X_train, X_test, y_train, y_test = train_test_split(X, y, test_size=0.5, random_state=87)

# 設置搜尋參數
tuned_parameters = [
    {'kernel': ['rbf'], 
     'gamma': [1e-3, 1e-4, 'scale'],
     'C': [1, 10, 100, 1000],
     },
    {'kernel': ['linear'], 
     'C': [1, 10, 100, 1000],
     },
    {'kernel': ['poly'],
     'gamma': ['scale', 'auto'],
     'degree': [2, 3, 4, 5, 6],
     'C': [1, 10, 100, 1000],
     },
]

scores = ['precision_macro', 'recall_micro', 'f1_weighted', 
          'accuracy', 'balanced_accuracy']

for score in scores:
    print("# Tuning hyper-parameters for %s \n" % score)

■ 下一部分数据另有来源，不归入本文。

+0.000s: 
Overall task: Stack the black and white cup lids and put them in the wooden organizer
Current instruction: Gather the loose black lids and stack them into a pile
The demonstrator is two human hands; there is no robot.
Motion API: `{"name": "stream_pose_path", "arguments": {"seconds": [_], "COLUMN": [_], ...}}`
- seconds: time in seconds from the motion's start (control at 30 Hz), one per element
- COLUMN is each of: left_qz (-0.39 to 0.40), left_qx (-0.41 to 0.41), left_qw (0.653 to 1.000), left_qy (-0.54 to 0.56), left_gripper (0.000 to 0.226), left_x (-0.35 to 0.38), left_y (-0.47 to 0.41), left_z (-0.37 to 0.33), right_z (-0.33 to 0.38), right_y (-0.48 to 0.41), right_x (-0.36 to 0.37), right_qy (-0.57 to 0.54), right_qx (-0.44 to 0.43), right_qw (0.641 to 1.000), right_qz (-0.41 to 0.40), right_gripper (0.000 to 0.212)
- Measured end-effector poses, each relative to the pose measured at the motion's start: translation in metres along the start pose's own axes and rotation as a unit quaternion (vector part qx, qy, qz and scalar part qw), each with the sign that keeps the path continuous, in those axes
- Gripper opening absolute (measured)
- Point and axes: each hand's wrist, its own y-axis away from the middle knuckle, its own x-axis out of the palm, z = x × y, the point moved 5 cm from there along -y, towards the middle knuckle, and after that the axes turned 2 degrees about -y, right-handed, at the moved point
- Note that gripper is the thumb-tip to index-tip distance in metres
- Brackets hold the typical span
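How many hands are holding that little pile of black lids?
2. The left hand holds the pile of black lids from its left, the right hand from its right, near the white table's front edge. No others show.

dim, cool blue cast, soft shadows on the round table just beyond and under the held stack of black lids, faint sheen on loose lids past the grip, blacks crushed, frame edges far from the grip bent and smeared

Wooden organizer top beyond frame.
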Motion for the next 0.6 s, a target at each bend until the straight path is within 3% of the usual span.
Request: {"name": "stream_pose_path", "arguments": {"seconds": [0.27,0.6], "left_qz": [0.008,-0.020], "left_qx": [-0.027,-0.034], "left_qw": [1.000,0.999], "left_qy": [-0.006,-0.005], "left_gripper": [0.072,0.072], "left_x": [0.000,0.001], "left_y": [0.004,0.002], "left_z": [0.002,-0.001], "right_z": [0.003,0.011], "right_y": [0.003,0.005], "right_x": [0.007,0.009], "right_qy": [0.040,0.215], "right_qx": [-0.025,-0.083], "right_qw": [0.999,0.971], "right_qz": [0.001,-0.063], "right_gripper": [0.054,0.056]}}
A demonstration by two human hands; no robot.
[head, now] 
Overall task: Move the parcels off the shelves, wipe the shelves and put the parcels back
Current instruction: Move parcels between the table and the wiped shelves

    classifier = GridSearchCV(
        SVC(), tuned_parameters, scoring='%s' % score
    ).fit(X_train, y_train)

    print("Best parameters set found on development set: \n")
    print(classifier.best_params_)
    print("\nGrid scores on development set:\n")
    
    means = classifier.cv_results_['mean_test_score']
    stds = classifier.cv_results_['std_test_score']
    for mean, std, params in zip(means, stds, classifier.cv_results_['params']):
        print("%0.3f (+/-%0.03f) for %r" % (mean, std * 2, params))
    
    print("\nDetailed classification report:\n")
    y_pred = classifier.predict(X_test)
    print(classification_report(y_test, y_pred))
    

可以查詢有哪些是可以使用的 scorer

from sklearn import metrics

metrics.get_scorer_names()

XGboost with GridSearchCV

更多參數請參考官網

下面給一個 XGboost + Pipeline + GridSearchCV 的使用範例, 有其他需求可以拿他來改。

from xgboost import XGBClassifier
from sklearn import datasets
from sklearn.model_selection import train_test_split, GridSearchCV
from sklearn.metrics import classification_report
from sklearn.pipeline import Pipeline
from sklearn.preprocessing import StandardScaler
from sklearn.decomposition import PCA


X, y = datasets.load_iris(return_X_y=True)
X_train, X_test, y_train, y_test = train_test_split(X, y, test_size=0.2, random_state=87)

# 設置搜尋參數
tuned_parameters = [
    {'classifier__n_estimators': [100, 200, 300], 
     'classifier__max_depth': [1, 2, 3],
     'classifier__min_child_weight': [1, 2, 3],
     },
]

# 設置 Pipeline
estimators = [
    ('reduce_dim', PCA()), 
    ('scaler', StandardScaler()),
    ('classifier', XGBClassifier())
]
pipeline = Pipeline(estimators)


scores = ['accuracy']

for score in scores:
    print("# Tuning hyper-parameters for %s \n" % score)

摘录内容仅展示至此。